== Work instructions ==
Please copy, exactly as they appear below, the lines from the one containing "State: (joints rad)" through the one containing "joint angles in".

== Provided records ==
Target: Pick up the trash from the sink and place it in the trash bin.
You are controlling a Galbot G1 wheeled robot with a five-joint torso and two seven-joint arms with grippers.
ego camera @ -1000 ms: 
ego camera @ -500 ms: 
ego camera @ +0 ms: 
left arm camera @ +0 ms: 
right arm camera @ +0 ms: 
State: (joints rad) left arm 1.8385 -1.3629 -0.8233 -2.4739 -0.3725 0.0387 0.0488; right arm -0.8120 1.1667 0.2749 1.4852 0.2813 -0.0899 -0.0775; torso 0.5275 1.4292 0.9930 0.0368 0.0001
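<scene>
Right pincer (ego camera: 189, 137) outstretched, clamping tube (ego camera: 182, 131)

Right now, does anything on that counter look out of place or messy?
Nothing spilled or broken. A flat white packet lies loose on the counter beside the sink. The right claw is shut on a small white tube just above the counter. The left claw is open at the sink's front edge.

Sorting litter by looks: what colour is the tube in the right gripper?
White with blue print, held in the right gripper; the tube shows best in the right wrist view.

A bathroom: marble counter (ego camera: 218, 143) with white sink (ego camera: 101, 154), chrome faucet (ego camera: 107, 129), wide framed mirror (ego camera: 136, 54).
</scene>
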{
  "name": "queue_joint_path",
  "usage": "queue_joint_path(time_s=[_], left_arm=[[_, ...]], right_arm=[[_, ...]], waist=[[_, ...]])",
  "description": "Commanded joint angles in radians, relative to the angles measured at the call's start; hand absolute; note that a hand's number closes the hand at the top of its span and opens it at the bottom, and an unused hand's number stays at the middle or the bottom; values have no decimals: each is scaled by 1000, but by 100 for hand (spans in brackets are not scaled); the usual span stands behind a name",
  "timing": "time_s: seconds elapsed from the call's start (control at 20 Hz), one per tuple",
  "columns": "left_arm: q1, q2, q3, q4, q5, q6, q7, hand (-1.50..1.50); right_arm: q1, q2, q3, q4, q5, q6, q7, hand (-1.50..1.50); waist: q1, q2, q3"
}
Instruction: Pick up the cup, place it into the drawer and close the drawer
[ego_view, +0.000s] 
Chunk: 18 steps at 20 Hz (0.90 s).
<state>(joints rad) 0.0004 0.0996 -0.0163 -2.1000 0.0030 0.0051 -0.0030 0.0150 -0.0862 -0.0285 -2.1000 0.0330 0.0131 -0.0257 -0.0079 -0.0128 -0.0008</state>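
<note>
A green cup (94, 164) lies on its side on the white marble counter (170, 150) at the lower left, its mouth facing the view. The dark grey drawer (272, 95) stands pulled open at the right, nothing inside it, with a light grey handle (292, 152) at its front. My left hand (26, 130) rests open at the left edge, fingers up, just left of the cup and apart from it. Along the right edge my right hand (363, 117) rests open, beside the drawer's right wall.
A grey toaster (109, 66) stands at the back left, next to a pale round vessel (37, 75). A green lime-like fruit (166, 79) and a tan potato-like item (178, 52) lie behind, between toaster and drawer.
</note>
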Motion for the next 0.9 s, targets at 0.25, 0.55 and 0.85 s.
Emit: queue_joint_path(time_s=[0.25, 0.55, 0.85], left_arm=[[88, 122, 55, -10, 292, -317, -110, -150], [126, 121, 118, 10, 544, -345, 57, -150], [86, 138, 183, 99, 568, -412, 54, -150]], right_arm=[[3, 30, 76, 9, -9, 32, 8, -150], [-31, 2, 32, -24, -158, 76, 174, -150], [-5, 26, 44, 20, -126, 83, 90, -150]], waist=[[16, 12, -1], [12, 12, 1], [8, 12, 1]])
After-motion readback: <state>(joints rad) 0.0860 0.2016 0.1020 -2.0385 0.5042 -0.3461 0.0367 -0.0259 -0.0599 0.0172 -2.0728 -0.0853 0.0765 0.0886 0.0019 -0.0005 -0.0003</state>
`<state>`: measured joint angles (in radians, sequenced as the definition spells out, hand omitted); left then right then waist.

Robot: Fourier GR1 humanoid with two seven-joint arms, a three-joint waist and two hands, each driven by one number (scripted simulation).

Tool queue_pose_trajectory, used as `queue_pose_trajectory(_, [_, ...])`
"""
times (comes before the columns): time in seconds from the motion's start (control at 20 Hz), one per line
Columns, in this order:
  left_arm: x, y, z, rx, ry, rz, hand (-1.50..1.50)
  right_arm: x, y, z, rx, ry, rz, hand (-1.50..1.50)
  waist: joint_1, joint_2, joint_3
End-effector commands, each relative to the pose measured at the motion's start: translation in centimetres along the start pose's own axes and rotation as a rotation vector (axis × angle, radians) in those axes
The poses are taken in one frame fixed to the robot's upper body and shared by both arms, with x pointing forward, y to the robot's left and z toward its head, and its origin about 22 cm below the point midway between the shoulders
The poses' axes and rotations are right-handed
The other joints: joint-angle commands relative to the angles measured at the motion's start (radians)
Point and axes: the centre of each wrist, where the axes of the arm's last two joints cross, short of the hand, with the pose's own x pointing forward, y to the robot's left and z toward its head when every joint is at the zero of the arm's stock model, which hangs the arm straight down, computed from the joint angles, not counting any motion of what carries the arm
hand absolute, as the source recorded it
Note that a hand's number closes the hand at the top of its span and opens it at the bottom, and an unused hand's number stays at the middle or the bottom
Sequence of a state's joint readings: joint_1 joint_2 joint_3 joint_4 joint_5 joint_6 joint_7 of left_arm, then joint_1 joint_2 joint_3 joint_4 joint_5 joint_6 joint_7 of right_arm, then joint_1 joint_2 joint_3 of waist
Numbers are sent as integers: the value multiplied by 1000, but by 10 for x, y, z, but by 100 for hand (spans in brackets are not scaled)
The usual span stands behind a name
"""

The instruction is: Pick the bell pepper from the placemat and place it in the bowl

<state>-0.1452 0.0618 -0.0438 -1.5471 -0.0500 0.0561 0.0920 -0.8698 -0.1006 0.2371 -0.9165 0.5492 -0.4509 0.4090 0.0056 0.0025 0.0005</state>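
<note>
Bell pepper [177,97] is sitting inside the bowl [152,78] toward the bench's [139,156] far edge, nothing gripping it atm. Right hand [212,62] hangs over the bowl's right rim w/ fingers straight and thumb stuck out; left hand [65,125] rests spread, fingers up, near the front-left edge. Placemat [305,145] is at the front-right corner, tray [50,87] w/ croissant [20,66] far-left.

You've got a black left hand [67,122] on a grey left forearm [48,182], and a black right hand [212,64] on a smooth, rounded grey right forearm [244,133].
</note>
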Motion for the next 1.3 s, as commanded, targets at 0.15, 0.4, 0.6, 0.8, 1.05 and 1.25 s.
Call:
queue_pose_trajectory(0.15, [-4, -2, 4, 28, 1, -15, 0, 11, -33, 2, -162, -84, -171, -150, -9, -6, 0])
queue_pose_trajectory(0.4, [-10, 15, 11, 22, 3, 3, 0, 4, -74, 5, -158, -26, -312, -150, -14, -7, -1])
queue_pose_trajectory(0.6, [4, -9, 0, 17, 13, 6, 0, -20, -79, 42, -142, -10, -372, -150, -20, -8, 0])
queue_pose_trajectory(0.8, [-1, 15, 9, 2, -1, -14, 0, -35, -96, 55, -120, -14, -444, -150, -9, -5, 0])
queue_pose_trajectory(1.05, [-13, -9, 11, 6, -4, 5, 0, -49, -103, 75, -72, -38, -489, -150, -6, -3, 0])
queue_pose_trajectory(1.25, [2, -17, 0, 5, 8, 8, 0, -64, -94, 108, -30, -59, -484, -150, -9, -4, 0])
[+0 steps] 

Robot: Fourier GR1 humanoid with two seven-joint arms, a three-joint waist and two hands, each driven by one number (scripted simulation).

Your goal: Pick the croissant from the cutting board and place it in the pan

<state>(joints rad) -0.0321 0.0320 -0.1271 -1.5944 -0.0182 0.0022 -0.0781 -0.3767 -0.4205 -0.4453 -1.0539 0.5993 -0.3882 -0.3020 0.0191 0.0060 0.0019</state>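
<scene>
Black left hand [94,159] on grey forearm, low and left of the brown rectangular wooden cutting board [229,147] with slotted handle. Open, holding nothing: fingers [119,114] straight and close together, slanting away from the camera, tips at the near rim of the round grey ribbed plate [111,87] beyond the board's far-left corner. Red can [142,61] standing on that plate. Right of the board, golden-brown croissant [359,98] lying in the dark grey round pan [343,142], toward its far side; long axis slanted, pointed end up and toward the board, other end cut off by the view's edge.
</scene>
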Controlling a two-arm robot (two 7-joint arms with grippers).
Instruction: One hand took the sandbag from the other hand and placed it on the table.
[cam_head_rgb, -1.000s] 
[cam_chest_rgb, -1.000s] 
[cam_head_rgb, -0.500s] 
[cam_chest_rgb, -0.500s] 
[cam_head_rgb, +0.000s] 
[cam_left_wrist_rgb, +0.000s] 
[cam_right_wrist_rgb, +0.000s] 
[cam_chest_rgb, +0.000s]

== Reply to the task ==
State: (joints rad) left arm 1.8385 -1.3629 -0.8233 -2.4739 -0.3725 0.0387 0.0488; right arm -0.8120 1.1667 0.2749 1.4852 0.2813 -0.0899 -0.0775; torso 0.5275 1.4292 0.9930 0.0368 0.0001
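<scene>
Right pincer (ego camera: 189, 137) outstretched, clamping tube (ego camera: 182, 131)

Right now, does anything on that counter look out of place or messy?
Nothing spilled or broken. A flat white packet lies loose on the counter beside the sink. The right claw is shut on a small white tube just above the counter. The left claw is open at the sink's front edge.

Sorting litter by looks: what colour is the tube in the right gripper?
White with blue print, held in the right gripper; the tube shows best in the right wrist view.

A bathroom: marble counter (ego camera: 218, 143) with white sink (ego camera: 101, 154), chrome faucet (ego camera: 107, 129), wide framed mirror (ego camera: 136, 54).
</scene>
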{
  "name": "queue_joint_path",
  "usage": "queue_joint_path(time_s=[_], left_arm=[[_, ...]], right_arm=[[_, ...]], waist=[[_, ...]])",
  "description": "Commanded joint angles in radians, relative to the angles measured at the call's start; hand absolute; note that a hand's number closes the hand at the top of its span and opens it at the bottom, and an unused hand's number stays at the middle or the bottom; values have no decimals: each is scaled by 1000, but by 100 for hand (spans in brackets are not scaled); the usual span stands behind a name",

No more output is required.